Special Agent Eliot Ness: Law Enforcement Service with ATF’s Legacy Agencies

Eliot Ness

During Special Agent Eliot Ness’ 10 years of Federal law enforcement service with ATF’s legacy agencies, he is most remembered for his role in the government’s effort to bring down Al Capone. Ness possessed intelligence, ability and above all else, honesty and integrity which he undisputedly maintained throughout his Federal law enforcement career.

With the enactment of the Volstead Act, prohibition agents hunted down bootleggers who were growing enormously rich by smuggling liquor into the United States from Canada and Europe. When Agent Ness entered the service in 1926, three of Treasury’s six law enforcement arms – the Prohibition Unit, the Coast Guard, and Customs – were working together to combat what would be described today as a transnational organized crime threat.

Assassinations, bombs, bullets and corruption were routine; every industry paid tribute to bootleggers and gangsters who had forged such close ties with local authorities that anonymous prohibition enforcement squads became necessary in some cities.

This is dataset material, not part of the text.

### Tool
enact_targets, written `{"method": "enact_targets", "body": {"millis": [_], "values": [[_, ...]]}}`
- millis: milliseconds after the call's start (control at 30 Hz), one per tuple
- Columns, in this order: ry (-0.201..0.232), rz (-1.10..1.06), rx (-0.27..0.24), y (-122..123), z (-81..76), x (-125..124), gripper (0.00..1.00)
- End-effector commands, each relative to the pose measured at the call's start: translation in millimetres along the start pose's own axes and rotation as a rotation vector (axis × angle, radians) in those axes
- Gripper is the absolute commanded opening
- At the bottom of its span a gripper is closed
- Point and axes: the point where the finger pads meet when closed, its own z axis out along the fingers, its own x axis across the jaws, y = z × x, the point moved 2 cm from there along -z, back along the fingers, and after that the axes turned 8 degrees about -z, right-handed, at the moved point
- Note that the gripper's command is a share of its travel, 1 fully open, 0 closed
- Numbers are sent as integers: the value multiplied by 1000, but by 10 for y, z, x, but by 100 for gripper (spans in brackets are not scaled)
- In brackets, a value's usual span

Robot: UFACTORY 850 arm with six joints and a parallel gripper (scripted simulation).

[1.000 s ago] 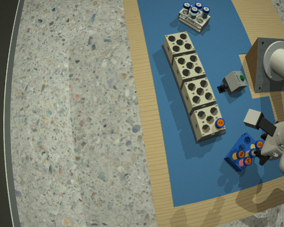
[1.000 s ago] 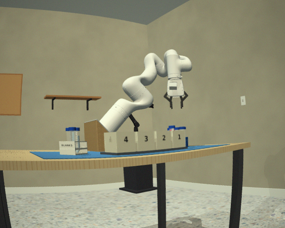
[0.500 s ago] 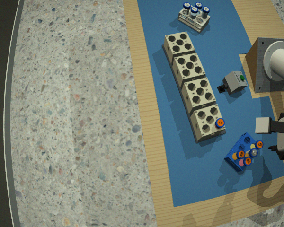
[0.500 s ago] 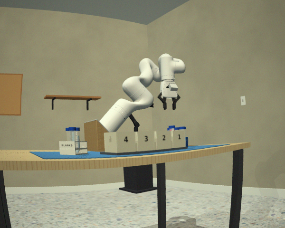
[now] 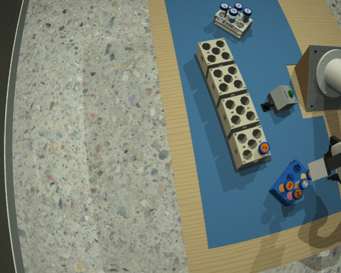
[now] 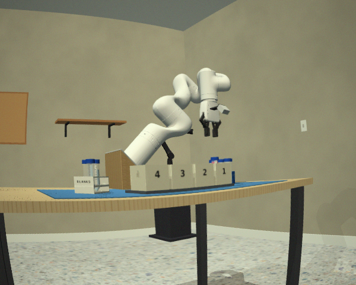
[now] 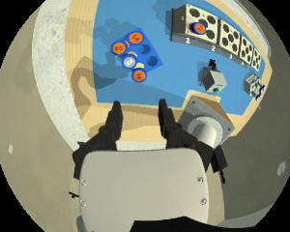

Chicago was one of those cities — it belonged entirely to Al Capone.

By 1930, President Herbert Hoover declared that he wanted Capone in jail. One effort, led by the Investigative Division’s newly appointed Special Agent in Charge (SAC) Eliot Ness and his team of agents, worked to cripple Capone’s operations.

Agent Ness’ team of specially trained agents damaged the Capone organization’s ability to carry out illegal activities and led to the indictment of Capone on over 5,000 prohibition violations under the Volstead Act. His team of uncorruptable agents, later known as the Untouchables not only wreaked havoc on Al Capone’s criminal empire, but also went on to successfully apprehend many of Chicago’s notorious gangsters and bootleggers.

When Prohibition ended on December 5, 1933, the Bureau of Prohibition was reorganized briefly as the Alcohol Beverage Unit under the control of the Department of Justice before being transferred back, again, to the Department of Treasury as the ATU.

In September 1933, Agent Ness transferred from Chicago to Cincinnati as a senior investigator and soon after was promoted to assistant investigator in charge of the Cincinnati Office. Then, in December 1934, Cleveland desperately needed a lawman with the talent and integrity of Ness. Agent Ness was just 31 years old when he arrived as the SAC of the Department of Treasury’s ATU in the northern district of Ohio. With 34 agents under his command, Agent Ness methodically tracked down, raided and destroyed a string of illicit liquor operations, earning a reputation for taking down a still a day.

Agent Ness served as the Investigator in Charge of the Cleveland Office of the ATU until January 1, 1936, when after fighting organized crime for 10 years, he resigned from his position to become the Cleveland Public Safety Director, putting him in charge of the police and fire departments where he successfully headed a campaign to clean up corruption and modernize both public service institutions.

Over three quarters of a century ago, at a time when ATF’s legacy Bureau of Prohibition agents were facing violent organized crime, Eliot Ness’ contributions helped form the public’s perception of these Federal agents as a professional crime fighting unit. Gangsters bribed local, State, and Federal officials, businessmen, jurors, and everyday citizenry to simply turn the other way, or to join their criminal ranks. These hoodlums were thought to be untouchable. However, as it turned out, it was Bureau of Prohibition Special Agent and ATU Investigator Ness who was untouchable. The moniker given to him and his team by the Chicago Tribune captured and immortalized his character.